Institutions and individuals pass through lifecycle phases. Maturity is often defined as the "flats", a period of stabilizing revenue growth. Challenges during this period in particular often lead to a growth stall that results in the demise of more than half of companies. Of those remaining, half generate revenues that are marginal (plus or minus 2% of the stall point). Failures are characterized by head in the sand impotent responses (mergers, product line extensions, slash marketing/sales costs, use financial gimmickry, hire heroic leaders). They lock-in behavioral, cost, and structural formulas.

The results of the structural lock-ins are revenues that continue to decline at an accelerating pace in advance of cost reduction. The proliferation of "sacred cows", slow decision-making, financial machinations, and political correctness avoids realignment of structural horizontal support platforms.

Success occurs via vertical alignment. There is a need to return to the rapid growth days of adolescence. In essence, interrupters (competition, loss of customers, regulatory change) give an opportunity for rejuvenation when they are handled properly much like a teenager is challenged to move beyond childhood. Disruptions stop the status quo by breaking lock-ins. Disruptions result in White Space that fosters breakthrough thinking, creating openings for novel and innovative solutions.

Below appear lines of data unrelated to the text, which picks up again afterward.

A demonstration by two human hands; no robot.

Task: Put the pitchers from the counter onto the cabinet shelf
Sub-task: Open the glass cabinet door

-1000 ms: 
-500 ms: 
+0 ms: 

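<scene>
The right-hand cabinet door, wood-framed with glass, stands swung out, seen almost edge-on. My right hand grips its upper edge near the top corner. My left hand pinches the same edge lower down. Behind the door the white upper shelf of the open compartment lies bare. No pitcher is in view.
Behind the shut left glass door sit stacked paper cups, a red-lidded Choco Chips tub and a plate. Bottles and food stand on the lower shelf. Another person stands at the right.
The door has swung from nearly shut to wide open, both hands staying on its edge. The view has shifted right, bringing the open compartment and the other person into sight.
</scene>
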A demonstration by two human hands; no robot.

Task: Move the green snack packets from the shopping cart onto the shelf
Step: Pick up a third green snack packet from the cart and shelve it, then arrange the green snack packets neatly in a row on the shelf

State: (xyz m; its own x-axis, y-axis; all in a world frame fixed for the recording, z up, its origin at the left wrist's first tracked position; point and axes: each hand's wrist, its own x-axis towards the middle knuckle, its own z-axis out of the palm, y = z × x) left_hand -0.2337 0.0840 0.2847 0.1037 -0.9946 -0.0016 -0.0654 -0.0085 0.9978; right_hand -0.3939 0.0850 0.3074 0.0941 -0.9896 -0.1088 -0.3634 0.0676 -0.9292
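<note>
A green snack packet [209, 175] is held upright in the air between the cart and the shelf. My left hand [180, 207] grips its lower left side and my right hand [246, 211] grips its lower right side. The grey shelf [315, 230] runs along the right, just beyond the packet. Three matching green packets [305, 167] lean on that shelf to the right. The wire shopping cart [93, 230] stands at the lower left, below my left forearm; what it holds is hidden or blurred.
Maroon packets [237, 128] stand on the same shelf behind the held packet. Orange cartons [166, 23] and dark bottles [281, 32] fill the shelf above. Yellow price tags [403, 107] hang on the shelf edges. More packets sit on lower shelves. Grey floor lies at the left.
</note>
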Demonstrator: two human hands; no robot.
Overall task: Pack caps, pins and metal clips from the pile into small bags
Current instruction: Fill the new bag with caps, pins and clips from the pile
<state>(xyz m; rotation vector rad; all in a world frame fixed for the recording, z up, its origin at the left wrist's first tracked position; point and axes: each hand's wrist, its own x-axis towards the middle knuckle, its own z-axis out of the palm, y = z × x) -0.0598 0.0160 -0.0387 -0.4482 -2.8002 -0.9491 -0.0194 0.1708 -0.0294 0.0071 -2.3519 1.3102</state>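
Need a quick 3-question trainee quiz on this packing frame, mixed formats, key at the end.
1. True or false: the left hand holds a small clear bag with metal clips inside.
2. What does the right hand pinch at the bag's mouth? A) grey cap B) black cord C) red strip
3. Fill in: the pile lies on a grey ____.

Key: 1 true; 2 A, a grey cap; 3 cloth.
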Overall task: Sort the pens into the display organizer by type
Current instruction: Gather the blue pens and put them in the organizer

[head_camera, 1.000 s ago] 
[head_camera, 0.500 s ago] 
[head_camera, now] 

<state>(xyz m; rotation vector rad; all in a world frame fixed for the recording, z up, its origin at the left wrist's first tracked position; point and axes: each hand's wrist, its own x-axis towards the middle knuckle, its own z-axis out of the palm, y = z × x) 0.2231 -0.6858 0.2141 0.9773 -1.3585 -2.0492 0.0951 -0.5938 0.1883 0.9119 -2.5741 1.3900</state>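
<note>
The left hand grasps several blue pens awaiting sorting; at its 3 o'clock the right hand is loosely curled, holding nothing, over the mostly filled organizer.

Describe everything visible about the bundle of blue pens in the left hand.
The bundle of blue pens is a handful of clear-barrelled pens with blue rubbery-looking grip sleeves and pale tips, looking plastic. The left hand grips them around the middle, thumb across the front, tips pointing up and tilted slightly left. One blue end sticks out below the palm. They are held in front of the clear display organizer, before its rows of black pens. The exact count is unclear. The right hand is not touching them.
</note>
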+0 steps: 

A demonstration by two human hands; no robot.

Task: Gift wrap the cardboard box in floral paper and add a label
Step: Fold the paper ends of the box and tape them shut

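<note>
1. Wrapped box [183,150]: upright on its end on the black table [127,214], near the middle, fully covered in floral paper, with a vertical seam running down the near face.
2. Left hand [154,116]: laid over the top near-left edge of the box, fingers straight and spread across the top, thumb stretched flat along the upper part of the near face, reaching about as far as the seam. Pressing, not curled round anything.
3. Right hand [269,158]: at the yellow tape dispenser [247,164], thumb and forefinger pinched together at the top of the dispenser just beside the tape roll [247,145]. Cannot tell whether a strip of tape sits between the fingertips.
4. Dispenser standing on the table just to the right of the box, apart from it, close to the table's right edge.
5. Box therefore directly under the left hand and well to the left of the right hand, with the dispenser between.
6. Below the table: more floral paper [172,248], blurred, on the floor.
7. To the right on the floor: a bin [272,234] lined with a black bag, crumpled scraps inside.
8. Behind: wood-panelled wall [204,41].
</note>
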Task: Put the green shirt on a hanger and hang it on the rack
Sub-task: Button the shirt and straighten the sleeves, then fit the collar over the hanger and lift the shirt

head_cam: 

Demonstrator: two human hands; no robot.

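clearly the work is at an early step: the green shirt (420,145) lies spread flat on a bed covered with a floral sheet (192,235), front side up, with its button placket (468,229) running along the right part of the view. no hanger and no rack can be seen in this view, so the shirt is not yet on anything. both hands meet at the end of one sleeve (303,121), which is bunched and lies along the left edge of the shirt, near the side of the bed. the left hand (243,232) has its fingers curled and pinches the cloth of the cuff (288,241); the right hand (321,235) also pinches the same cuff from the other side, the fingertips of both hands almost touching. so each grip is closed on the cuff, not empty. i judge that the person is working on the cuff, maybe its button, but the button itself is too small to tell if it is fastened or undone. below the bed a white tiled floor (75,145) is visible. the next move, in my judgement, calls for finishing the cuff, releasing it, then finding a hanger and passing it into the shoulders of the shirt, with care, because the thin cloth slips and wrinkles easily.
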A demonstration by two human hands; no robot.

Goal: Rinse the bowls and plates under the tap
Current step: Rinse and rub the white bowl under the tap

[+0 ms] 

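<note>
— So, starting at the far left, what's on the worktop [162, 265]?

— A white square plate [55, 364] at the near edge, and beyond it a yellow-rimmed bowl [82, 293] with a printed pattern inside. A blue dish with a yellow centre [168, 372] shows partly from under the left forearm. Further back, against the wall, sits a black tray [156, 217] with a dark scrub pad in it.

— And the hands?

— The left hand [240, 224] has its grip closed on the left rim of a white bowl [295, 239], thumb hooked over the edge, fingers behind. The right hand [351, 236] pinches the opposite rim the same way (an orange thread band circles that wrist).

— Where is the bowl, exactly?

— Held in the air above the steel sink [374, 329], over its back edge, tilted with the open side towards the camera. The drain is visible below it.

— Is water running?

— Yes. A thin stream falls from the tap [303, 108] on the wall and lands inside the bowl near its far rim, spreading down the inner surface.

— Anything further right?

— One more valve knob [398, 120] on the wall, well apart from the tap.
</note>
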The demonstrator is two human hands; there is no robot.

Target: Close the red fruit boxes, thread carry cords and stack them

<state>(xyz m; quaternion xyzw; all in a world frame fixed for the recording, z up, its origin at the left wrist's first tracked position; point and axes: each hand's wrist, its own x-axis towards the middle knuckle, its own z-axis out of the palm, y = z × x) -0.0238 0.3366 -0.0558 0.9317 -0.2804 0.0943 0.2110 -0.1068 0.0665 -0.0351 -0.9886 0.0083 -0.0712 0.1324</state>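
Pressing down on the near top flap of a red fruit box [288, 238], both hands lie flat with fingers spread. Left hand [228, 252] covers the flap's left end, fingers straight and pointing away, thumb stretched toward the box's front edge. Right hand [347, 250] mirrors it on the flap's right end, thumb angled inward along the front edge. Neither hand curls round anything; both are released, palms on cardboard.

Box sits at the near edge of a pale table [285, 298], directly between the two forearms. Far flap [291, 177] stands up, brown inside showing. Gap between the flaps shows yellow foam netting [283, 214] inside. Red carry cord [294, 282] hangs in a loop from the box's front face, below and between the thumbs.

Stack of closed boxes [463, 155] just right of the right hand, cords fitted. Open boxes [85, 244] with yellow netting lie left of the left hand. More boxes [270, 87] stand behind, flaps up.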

White space commits both permission and resources in advance.

If you are asked to do something new:

  • Can you Id the White Space?
  • Does it report outside the old success formula?
  • How deep is the permission and resources committed?
  • Can you personally commit to the White Space?

Are you trying to defend & extend your career or change it?

  • What is your success formula?
  • How are you locked-in?
  • How could you disrupt the lock-in?
  • Where is the White Space in your life?